▸ **About this task**:
Of all the lines below, return only those starting with the line holding "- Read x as" and going on through the line holding "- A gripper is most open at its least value", exactly as written.
[Collected material Boundary: Start]
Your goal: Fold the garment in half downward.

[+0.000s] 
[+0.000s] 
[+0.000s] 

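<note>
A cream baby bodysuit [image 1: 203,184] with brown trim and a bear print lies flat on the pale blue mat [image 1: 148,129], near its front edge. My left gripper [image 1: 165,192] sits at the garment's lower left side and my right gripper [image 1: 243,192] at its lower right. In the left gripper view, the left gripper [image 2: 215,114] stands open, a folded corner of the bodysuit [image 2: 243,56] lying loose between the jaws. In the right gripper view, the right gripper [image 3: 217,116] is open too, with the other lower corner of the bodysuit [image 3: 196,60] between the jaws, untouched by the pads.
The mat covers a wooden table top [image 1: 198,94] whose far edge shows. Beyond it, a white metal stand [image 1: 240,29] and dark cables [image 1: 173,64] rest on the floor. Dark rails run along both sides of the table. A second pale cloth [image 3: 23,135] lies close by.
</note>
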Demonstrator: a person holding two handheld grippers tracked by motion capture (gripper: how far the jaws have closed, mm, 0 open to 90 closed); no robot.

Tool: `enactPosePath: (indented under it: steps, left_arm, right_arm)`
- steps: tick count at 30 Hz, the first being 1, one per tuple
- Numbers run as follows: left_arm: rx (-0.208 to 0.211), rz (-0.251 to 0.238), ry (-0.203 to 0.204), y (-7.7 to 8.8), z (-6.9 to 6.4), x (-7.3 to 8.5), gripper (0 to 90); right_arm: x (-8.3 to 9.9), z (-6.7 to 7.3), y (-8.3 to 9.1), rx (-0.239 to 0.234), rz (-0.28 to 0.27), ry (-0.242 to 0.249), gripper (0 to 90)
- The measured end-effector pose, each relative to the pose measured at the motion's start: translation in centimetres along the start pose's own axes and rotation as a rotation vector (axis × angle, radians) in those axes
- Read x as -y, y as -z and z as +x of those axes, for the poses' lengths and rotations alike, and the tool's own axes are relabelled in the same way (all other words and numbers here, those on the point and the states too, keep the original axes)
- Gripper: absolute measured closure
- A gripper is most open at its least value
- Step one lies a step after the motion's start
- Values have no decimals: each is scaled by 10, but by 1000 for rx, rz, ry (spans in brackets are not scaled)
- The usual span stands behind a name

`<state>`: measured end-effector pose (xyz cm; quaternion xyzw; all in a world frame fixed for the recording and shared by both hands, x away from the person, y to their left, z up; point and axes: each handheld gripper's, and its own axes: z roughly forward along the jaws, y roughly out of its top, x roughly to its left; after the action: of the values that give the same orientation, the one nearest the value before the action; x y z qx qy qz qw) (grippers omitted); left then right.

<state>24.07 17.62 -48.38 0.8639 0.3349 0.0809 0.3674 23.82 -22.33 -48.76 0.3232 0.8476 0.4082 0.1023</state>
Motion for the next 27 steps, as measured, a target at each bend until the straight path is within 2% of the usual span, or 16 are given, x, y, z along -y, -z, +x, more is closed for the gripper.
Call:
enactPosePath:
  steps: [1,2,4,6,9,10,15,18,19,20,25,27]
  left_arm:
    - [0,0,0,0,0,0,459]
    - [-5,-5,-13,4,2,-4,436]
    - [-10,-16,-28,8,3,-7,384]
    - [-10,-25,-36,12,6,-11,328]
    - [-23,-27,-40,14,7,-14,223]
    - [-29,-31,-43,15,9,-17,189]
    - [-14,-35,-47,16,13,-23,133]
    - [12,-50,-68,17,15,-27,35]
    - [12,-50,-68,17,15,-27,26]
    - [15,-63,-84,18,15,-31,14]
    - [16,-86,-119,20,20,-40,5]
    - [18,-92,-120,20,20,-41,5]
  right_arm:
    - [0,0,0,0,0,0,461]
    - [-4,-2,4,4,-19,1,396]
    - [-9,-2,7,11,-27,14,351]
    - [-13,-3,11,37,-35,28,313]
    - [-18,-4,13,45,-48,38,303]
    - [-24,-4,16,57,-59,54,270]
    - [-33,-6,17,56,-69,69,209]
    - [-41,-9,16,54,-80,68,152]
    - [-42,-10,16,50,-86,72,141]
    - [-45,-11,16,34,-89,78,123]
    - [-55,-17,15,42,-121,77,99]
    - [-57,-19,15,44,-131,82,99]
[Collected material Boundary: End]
▸ **Problem solution**:
- Read x as -y, y as -z and z as +x of those axes, for the poses' lengths and rotations alike, and the tool's own axes are relabelled in the same way (all other words and numbers here, those on the point and the states too, keep the original axes)
- Gripper: absolute measured closure
- A gripper is most open at its least value

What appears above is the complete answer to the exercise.